Il testo si compone di tre sezioni la prima delle quali è dedicata ai fondamenti ed alle prospettive di genere teorico. Fin da queste prime pagine, teorie e concetti sono strettamente collegati agli aspetti operativi della psicologia del lavoro, aspetti che vanno dall’assessment e dalla predittività delle valutazioni, alla performance e all’attualissima tematica del “fit” tra persona e lavoro. La prospettiva multilivello e multicentrica prende così avvio fin dall’inizio della trattazione, non dimenticando l’altro tema centrale di qualunque discorso sul lavoro umano, vale a dire la motivazione.

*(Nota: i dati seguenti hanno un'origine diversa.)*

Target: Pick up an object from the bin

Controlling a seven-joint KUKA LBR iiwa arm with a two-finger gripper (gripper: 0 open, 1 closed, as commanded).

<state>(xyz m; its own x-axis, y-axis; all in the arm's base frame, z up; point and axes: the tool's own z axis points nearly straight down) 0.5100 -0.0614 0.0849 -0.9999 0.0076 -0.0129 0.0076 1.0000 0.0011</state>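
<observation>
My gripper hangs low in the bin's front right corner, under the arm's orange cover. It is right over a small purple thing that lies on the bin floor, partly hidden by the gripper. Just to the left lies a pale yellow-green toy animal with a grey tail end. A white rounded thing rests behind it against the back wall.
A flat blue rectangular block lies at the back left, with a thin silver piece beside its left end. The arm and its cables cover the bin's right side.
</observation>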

La sezione centrale è interamente dedicata al tema dell’assessment nel mondo del lavoro. I quattordici capitoli che sono qui collocati costituiscono una sorta di “libro nel libro”, essendo monotematici ma, allo stesso, tempo ricchissimi di punti di vista differenti e di approcci tra loro, talvolta, anche fortemente divergenti. Giustamente la sezione si apre con un richiamo storico che traccia l’evoluzione del personality testing nel mondo del lavoro, per poi aprirsi all’esame di singoli test di personalità, confrontando opinioni e ricerche di numerosi studiosi. In questo settore si sconta ancora oggi una certa noncuranza dei committenti, spesso più attenti a far utilizzare dai consulenti test che hanno una validità “di facciata”, piuttosto che strumenti seriamente validati. Se il testing la fa da padrone, nondimeno due capitoli sono specificamente dedicati uno all’intervista di selezione e l’altro agli Assessment Center. Come sottolinea Robert P. Tett nel capitolo conclusivo, nel testo sono presentate fondamentalmente tre alternative ai classici questionari e self-report, che sono, per l’appunto, le interviste, gli Assessment Center e l’approccio basato sull’analisi del contenuto.

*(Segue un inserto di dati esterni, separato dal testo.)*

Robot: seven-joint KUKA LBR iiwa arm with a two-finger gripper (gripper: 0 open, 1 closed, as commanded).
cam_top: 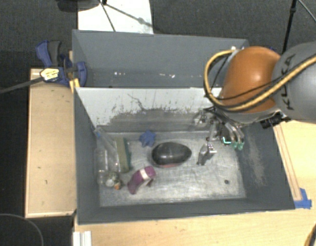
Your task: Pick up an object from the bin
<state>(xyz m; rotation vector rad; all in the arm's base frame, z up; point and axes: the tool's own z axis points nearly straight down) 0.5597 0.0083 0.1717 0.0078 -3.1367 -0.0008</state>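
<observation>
**Camera view.** Grey metal bin (163, 211), its floor dull and scratched. The arm (301, 81) enters from the right, its wrist under a smooth orange cover (250, 76) looped with cables. Its jaws hang low, just right of a dark, rounded oval object (171, 154) at mid-bin, with bare floor between them. Whether the jaws are wide or narrow cannot be told. Just far-left of the oval lies a small crumpled blue piece (146, 137), and near-left a purple-and-white cylinder (141, 179). By the left wall are clear plastic items (105, 163) and a greenish strip (126, 154).
</observation>
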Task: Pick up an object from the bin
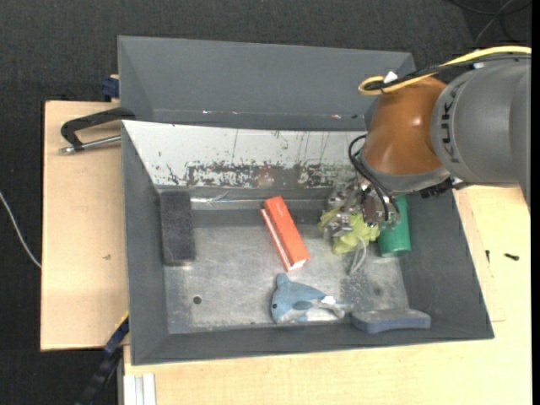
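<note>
My gripper [348,211] hangs low at the back right of the bin, under the arm's orange cover. Directly below its tip lies a small yellow-green soft thing [351,238], touching or nearly touching it. A green cylinder [396,234] stands just to the right of the gripper, partly hidden by the arm. To the left, an orange-red oblong box [284,232] lies slanted on the bin floor, apart from the gripper.
A blue dolphin-like toy [299,301] lies at the front middle, with a flat grey-blue piece [391,318] at the front right. A black foam block [177,226] stands along the left wall. The bin's back wall is close behind the gripper.
</note>
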Controlling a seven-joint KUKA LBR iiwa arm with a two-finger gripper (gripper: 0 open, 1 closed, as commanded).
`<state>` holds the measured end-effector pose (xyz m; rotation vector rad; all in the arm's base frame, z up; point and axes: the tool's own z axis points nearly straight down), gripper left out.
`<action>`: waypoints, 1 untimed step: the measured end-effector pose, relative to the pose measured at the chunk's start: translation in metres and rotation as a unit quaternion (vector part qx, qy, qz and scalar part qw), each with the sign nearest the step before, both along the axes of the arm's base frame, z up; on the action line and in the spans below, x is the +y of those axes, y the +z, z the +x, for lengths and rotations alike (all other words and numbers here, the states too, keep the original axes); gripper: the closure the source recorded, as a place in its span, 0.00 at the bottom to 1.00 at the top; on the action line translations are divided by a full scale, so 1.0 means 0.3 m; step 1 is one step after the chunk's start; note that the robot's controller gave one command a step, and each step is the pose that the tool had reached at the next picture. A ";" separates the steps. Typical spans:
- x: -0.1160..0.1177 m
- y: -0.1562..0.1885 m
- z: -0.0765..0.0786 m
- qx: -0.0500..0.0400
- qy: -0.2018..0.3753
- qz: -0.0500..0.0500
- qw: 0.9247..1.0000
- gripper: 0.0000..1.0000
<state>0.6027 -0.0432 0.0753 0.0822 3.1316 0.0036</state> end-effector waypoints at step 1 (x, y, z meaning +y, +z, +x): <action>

È con la terza sezione che il discorso metodologico si integra con una serie di altre dimensioni dell’esperienza di lavoro che vanno dalla cultura allo stress, dalla formazione alla leadership, dalle gestione delle performance alle problematiche di inclusione negli ambienti organizzativi multiculturali. Dunque, l’assessment della personalità è visto integrato, o incorporato, nei processi di gestione e sviluppo dei talenti, collegato al problema dei comportamenti cosiddetti “controproduttivi”, e al grande potere che ha il leader nel gestire i gruppi di lavoro. In sostanza, non vi è area della psicologia del lavoro che rimane fuori da questo trattato e – caratteristica ancora più significativa – sono sempre indicati i collegamenti tra le metodologie, i processi e le funzioni esercitate nell’ambito HR e nella gestione delle risorse umane. Chi avrà voglia e/o interesse potrà anche approfondire le questioni controverse che ancora oggi (ma credo per sempre) caratterizzano numerosi versanti della psicologia del lavoro e delle organizzazioni, proprio a cominciare dalla definizione dei confini e degli ambiti di applicazione di questa disciplina. Ancora una volta si deve sottolineare lo spirito aperto che anima questa e simili opere d’ingegno che provengono dai paesi di lingua inglese, uno spirito in base al quale sono chiamati a collaborare persone che hanno opinioni diverse, se non addirittura contrapposte, e persone che assegnano importanza variabile al lato accademico oppure al lato professionale della disciplina: un esempio che si dovrebbe iniziare a seguire anche nel nostro Paese dove, al contrario, permangono gli steccati tra accademici e professionisti e dove chi organizza un lavoro collettaneo tende troppo spesso a chiamare soltanto coloro che la pensano come lui, escludendo ogni altra voce del “coro”.